Sunday, July 24, 2011

Terror lasted for over an hour

















 Oslo, July 23 (AP): A gunman who opened fire on an island teeming with young people kept shooting for one and a half hours hours before surrendering to a Swat team, which arrived 40 minutes after they were called, police said today.
Survivors of the shooting spree have described hiding and fleeing into the water to escape the gunman, but a police briefing today detailed for the first time how long the terror lasted — and how long victims waited for help.

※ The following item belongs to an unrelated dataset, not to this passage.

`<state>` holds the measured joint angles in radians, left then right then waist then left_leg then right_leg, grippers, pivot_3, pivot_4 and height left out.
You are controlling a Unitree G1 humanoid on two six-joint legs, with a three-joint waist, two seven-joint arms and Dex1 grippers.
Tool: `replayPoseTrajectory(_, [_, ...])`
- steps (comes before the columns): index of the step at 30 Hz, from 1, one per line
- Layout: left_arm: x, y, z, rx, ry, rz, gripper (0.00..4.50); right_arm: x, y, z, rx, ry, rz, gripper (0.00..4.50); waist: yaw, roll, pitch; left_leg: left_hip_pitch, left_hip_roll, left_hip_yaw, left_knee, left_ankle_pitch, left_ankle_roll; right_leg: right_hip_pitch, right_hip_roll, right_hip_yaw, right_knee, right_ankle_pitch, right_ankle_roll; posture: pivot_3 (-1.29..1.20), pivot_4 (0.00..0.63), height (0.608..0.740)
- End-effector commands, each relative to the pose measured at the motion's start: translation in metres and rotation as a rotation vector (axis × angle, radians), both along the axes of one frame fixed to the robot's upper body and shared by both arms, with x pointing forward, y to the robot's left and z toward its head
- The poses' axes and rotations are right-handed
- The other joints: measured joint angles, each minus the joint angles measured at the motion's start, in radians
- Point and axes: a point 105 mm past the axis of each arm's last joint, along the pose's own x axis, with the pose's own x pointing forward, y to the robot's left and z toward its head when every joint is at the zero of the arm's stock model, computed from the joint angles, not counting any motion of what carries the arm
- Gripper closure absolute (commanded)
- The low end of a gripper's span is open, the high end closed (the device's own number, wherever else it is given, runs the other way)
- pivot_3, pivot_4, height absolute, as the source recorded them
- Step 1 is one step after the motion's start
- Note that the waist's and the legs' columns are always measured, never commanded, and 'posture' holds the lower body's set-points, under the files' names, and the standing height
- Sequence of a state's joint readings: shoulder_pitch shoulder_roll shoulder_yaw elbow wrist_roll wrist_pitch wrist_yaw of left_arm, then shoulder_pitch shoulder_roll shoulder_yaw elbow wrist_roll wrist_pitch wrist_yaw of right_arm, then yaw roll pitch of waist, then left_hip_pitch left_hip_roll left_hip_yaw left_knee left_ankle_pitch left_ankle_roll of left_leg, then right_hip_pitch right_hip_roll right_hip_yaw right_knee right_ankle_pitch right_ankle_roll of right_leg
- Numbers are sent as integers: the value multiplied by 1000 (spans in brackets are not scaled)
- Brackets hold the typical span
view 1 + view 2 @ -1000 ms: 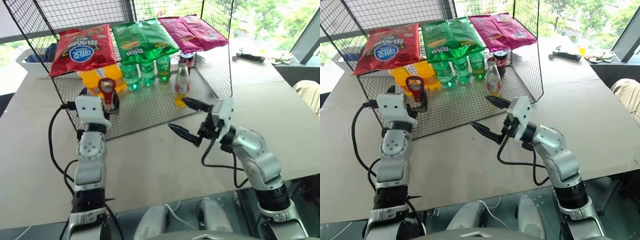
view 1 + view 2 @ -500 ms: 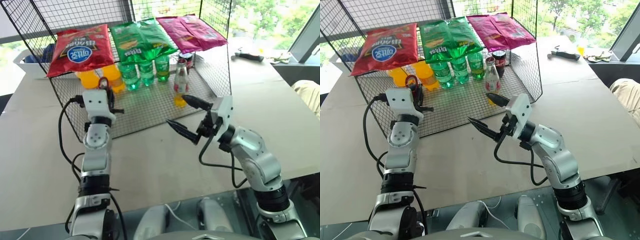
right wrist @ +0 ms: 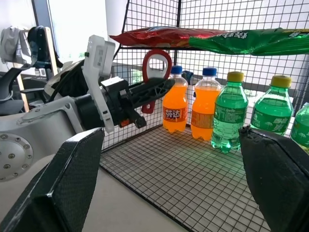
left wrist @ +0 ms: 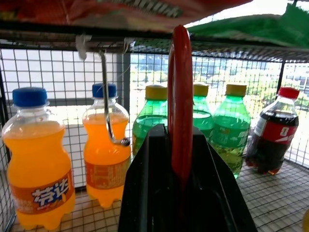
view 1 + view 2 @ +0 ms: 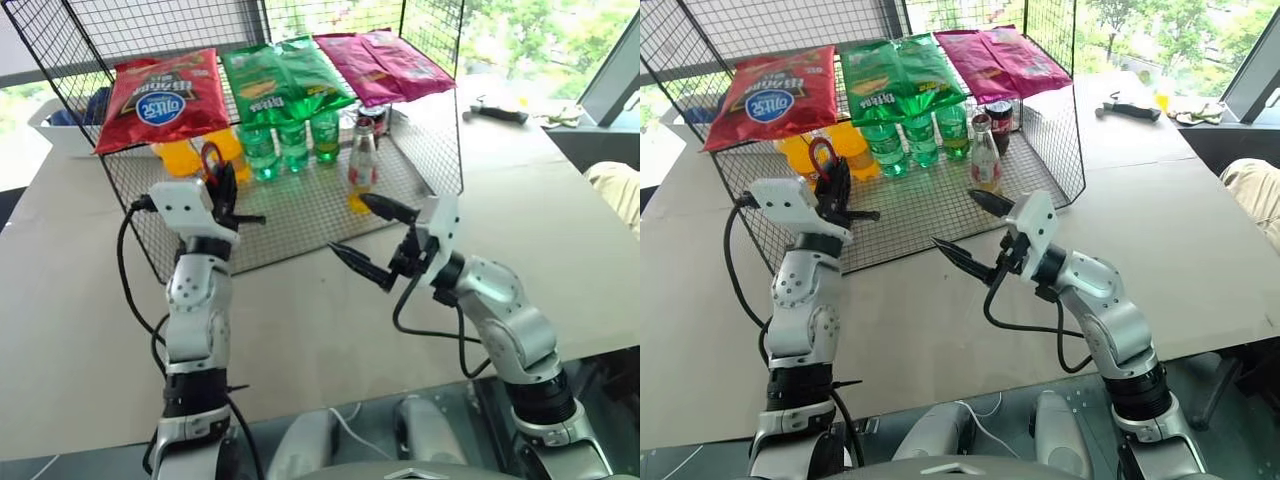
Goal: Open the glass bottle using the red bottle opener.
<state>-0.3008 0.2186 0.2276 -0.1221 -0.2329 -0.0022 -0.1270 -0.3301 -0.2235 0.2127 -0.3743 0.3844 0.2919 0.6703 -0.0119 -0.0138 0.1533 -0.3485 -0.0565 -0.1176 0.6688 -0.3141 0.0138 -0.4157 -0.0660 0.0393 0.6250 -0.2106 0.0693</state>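
Left eye view, upper left: left gripper [image 5: 222, 178] clamps the flat red bottle opener [image 5: 211, 160]; right gripper [image 5: 366, 238], centre, gapes wide below the slim glass bottle [image 5: 362, 163].

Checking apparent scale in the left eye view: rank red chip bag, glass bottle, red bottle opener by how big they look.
1. red chip bag, clearly largest.
2. glass bottle.
3. red bottle opener, smallest showing; its lower part is hidden in the left tool, and it sits nearer the camera, so its true size versus the bottle is unsure.
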Motion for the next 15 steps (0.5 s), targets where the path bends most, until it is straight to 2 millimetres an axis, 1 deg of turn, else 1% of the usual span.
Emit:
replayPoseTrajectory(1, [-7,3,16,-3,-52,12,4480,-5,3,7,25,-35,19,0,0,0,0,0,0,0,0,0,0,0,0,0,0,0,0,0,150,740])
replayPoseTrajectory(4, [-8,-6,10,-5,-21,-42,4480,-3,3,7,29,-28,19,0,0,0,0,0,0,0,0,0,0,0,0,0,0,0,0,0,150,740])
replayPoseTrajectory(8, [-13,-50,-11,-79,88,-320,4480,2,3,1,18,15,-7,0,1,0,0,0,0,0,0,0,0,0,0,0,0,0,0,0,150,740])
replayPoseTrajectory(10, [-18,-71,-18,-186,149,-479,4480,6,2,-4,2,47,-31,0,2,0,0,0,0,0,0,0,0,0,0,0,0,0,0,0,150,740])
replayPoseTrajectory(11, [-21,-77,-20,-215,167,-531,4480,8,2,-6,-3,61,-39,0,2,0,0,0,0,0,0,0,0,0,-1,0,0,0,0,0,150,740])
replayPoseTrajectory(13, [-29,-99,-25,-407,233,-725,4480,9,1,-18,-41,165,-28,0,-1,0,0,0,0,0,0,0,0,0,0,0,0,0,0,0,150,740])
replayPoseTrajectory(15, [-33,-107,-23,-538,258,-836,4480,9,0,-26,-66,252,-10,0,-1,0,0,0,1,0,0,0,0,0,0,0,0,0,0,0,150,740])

When the Swat team did arrive, the gunman, who had two firearms, surrendered, said Police Chief Sveinung Sponheim.
“There were problems with transport to Utoya,” where the youth-wing of Norway’s Left-leaning Labour Party was holding a retreat, Sponheim said. “It was difficult to get a hold of boats, but that problem was solved when the Swat team arrived.”
At least 85 people were killed on the island, but police said four or five people were still missing. Divers have been searching the surrounding waters. Police earlier said there was still an unexploded device on the island, but it later turned out to be fake.
The attack followed a car bomb outside a government building in Oslo, where another seven people were killed. Police are still digging through rubble there, and Sponheim said there are still body parts in the building.
Police have not identified the suspect, but Norwegian national broadcaster NRK say he is 32-year-old Anders Behring Breivik.
Authorities have not given a motive for the attacks, but both were in areas connected to the Labour Party, which leads a coalition government.
Officials have said the suspect visited Christian fundamentalist websites and had links to a Rightist party. Mazyar Keshvari, a spokesman for Norway’s Progress Party — which is conservative but within the political mainstream — said that the suspect was a paying member of the party’s youth wing from 1999 to 2004.
Police said he is talking to them and has admitted to firing weapons on the island. It was not clear if he had confessed to anything else he is accused of. Police said he retained a lawyer, but the attorney did not want to be named.
“He has had a dialogue with the police the whole time, but he’s a very demanding suspect,” Sponheim said.
Earlier in the day, a farm supply store said they had alerted police that he bought six tons of fertiliser, which is highly explosive and can be used in homemade bombs.
In all, 92 people have been killed in what Prime Minister Jens Stoltenberg said was peacetime Norway’s deadliest day. The Oslo University hospital said it has so far received 11 wounded from the bombing and 19 people from the camp shooting.
“This is beyond comprehension. It’s a nightmare. It’s a nightmare for those who have been killed, for their mothers and fathers, family and friends,” Stoltenberg told reporters today.
Gun violence is rare in Norway, where the average policeman patrolling in the streets does not carry a firearm. Reports that the assailant was motivated by political ideology were shocking to many Norwegians, who pride themselves on the openness of their society. Indeed, Norway is almost synonymous with the kind of free expression being exercised by the youth at the political retreat.
Stoltenberg vowed that the attack would not change those fundamental values. “It’s a society where young people can ... have controversial opinions without being afraid,” he told reporters.
Norway’s royal family and Prime Minister led the nation in mourning, visiting grieving relatives of the scores of youth gunned down. Buildings around the capital lowered their flags to half-staff. People streamed to Oslo Cathedral to light candles and lay flowers; outside, mourners began building a makeshift altar from dug-up cobblestones. The army patrolled the streets of the capital, a highly unusual sight for this normally placid country.